CPU Speed Trap:

The abstract of the Intel patent reads as follows:

An over-clock deterrent mechanism of a chipset which comprises an over-clock detection circuit for detecting over-clocking of a system (processor) clock signal based on comparison of ratio of the system (processor) clock signal which is likely to be over-clocked and a fixed, stable reference clock signal which is highly unlikely to be over-clocked, and an over-clock prevention (thwarting) circuit for deterring such an over-clocking by either disabling operations of a computer system or significantly undermining key operations of a computer system.

Unlike the rest of the patent description, this is comparitively easy to understand. An Intel scientist invented a way to keep a microprocessor running at a specified clock speed by comparing it to a reference clock. Further, the patent details ways of acting upon an out-of-spec clock speed, all of which involve slowing the processor down in one way or another.

To explain the base technology that enables this CPU speed trap, we need to look no further than our television sets. Specifically, a television set tuned to TNN on Sunday afternoon. For those that haven't a clue what I'm talking about, check out TNN on Sunday sometime. For those that do know what I'm talking about, you probably still don't get what microprocessors have to do with NASCAR racing. Lucky for you, this curious metaphor is easily explained.
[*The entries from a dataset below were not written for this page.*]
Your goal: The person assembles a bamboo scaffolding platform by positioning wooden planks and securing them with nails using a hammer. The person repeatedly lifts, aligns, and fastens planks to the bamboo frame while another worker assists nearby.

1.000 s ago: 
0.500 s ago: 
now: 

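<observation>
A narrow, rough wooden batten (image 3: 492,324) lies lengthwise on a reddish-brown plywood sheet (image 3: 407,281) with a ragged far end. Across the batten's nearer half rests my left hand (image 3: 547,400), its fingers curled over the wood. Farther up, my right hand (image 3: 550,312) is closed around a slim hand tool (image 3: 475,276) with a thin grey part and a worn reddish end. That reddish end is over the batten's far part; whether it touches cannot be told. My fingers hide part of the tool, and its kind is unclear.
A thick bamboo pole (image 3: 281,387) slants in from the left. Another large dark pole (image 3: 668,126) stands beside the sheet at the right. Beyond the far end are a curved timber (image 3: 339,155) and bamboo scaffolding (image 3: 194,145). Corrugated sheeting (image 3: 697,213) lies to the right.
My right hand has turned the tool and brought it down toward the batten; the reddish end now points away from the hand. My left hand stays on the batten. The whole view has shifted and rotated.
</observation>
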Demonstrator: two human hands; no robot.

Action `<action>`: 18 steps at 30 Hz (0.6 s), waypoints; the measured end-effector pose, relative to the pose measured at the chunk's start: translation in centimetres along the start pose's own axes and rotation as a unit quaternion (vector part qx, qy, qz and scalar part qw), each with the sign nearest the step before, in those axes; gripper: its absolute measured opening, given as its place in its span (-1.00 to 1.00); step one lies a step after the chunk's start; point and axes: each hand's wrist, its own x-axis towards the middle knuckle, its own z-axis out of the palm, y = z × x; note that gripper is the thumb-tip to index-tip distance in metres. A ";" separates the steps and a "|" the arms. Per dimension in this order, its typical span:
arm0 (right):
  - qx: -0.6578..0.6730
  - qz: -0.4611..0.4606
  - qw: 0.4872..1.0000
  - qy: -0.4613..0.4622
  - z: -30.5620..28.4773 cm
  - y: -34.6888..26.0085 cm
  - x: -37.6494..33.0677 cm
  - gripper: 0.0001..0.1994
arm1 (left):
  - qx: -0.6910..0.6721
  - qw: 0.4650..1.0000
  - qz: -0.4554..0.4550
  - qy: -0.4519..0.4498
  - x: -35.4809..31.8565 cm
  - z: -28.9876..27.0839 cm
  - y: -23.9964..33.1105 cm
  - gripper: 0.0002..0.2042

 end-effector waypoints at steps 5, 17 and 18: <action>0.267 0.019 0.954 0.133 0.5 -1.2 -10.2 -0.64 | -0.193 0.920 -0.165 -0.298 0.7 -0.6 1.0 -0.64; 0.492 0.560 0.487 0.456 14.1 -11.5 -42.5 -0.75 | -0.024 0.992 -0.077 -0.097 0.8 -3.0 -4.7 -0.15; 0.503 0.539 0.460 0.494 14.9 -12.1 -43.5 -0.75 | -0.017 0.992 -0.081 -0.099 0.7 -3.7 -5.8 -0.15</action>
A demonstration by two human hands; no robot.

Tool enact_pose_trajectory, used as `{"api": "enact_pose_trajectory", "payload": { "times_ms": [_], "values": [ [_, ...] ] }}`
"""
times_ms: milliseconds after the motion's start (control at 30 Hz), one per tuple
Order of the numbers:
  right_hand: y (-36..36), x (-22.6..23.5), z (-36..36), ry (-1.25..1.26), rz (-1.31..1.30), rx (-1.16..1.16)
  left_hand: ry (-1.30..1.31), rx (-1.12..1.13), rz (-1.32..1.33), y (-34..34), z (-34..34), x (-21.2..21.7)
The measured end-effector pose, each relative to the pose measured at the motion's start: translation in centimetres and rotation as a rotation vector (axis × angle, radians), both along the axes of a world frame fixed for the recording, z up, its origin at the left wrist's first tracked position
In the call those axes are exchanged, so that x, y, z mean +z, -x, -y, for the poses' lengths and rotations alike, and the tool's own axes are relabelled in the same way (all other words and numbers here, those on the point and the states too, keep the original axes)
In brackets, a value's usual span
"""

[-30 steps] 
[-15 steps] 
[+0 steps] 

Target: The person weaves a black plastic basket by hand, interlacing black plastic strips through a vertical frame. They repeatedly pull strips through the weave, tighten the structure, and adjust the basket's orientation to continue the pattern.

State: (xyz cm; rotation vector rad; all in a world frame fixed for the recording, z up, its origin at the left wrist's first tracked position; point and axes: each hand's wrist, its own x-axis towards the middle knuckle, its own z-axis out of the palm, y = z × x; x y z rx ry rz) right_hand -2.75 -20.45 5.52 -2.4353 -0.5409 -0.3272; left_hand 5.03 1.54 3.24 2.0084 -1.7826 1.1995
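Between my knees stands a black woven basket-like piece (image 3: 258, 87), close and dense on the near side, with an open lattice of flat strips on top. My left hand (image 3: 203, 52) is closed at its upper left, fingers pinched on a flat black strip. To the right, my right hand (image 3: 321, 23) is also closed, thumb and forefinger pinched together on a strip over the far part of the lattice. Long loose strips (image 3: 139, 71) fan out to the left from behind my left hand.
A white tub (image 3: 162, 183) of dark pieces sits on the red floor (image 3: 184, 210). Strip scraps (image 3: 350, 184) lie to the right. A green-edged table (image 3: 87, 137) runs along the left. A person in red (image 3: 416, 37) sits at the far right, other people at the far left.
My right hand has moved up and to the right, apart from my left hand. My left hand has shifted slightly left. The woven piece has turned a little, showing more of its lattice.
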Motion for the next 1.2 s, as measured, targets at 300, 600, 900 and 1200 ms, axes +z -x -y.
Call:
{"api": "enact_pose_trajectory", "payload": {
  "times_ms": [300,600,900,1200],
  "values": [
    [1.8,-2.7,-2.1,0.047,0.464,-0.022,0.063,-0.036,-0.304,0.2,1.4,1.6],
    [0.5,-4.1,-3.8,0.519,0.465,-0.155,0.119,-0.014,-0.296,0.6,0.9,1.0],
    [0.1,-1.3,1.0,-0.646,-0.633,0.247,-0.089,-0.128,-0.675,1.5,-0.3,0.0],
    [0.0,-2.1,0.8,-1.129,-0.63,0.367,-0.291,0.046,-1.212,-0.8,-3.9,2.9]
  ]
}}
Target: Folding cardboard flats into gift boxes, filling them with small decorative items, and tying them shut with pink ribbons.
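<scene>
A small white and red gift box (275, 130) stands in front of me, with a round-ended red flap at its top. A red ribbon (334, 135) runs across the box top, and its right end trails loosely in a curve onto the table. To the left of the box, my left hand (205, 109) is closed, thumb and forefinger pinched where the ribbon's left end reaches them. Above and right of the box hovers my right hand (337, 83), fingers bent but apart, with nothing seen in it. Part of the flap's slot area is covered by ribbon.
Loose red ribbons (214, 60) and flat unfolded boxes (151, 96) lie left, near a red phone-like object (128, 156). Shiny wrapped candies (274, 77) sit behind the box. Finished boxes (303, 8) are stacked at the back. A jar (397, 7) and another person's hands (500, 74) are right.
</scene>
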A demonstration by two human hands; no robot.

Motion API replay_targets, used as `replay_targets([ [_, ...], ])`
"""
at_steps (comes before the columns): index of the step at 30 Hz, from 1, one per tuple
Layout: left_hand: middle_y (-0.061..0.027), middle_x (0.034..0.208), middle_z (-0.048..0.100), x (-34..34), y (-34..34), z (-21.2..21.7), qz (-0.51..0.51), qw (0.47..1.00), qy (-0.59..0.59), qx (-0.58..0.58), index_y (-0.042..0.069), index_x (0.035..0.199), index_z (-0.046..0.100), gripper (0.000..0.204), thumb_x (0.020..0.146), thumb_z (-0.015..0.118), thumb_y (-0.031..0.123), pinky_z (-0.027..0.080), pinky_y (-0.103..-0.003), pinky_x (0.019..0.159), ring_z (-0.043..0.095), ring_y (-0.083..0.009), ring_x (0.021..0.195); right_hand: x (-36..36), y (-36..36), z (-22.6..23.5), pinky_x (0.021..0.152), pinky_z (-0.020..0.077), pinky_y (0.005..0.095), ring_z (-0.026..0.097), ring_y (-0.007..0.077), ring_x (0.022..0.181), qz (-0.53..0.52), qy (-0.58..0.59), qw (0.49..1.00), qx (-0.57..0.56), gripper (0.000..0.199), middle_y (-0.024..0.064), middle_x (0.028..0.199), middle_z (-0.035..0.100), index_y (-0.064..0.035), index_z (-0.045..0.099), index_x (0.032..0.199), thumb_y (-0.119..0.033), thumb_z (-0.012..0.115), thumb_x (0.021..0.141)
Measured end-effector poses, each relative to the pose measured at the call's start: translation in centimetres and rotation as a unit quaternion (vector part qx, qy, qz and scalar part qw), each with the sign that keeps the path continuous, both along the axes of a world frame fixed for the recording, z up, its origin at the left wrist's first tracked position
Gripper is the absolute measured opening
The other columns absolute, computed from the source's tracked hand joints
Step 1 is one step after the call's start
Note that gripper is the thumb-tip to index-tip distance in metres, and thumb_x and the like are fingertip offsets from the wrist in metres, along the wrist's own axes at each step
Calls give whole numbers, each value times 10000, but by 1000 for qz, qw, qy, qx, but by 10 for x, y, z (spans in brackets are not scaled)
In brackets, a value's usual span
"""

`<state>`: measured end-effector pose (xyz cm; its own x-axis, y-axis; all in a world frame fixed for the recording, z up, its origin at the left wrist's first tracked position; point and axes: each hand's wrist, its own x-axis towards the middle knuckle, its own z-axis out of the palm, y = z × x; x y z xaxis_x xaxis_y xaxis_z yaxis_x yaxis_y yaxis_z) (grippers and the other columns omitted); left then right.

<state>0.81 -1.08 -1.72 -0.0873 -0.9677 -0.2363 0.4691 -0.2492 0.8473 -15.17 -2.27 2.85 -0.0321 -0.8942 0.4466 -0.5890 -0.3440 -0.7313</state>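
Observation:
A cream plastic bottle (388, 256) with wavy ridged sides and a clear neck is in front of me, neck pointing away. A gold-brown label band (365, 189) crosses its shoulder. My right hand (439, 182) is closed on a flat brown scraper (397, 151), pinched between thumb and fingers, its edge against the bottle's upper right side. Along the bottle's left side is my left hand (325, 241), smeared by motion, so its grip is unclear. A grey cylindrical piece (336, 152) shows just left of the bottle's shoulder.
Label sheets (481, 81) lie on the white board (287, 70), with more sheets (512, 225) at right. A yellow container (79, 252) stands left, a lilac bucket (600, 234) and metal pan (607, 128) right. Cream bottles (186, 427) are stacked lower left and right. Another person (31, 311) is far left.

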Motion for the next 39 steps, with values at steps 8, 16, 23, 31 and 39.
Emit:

Imagine a racecar doing laps around a superspeedway of known length - say 1 mile. Then, imagine that I ask you to figure out how fast the racecar is going, but there are no radar guns around. How would you do it? The easiest way to determine the racecar's speed would be to count the number of times it goes around the track in one hour and since each lap is 1 mile, this would give us the answer in miles per hour. Pretty simple, isn't it?

Now imagine that we are on another track, of an unknown length. I again ask you to determine the racecar's speed. In this case, the best you could come up with would be a wild guess, because we no longer know the length of one lap. So, we decide that we'll settle for knowing if the racecar is going fast enough to beat an (until now unmentioned) opponent.

We have two cars, both running around the track. We're not running an actual race, so we're not looking for the first to cross the finish line. Rather, we're interested in one thing: whether or not our racecar is going fast enough to beat the other one. To figure this out, we go back to our solution to the first problem. By counting now many times each racecar goes around the track in a specified time period, we know if our racecar is going fast enough to beat the other one. If our racecar goes around the track more times during a fixed time period it's going faster than the opponent's; if it goes around the track fewer times it's going slower. If they go around the track EXACTLY the same number of times, then they're going the same speed and there will be a tie.

If you've followed along to this point, then you understand the technique that Intel is using to determine whether or not a processor is running at a clock speed other than that specified. In our racing metaphor, one lap is equivalent to a clock pulse. We can determine whether the device that generates the clock pulses (our racecar) is going faster than a known reference that is set at the processor's specified clock speed (the opponent's racecar) by counting the number of pulses from each over a fixed time period and comparing them. If we count more pulses for the system clock than the reference (in terms of our metaphor, our racecar is winning), then the system is overclocked. If we count fewer pulses (our racecar is losing), then we are "underclocked". If we count exactly the same number of pulses, there will be a "tie" and we know that both clocks are running at the same rate. Because the reference is actually a part of the processor, it theoretically cannot be tampered with and therefore the processor is running at its specified speed.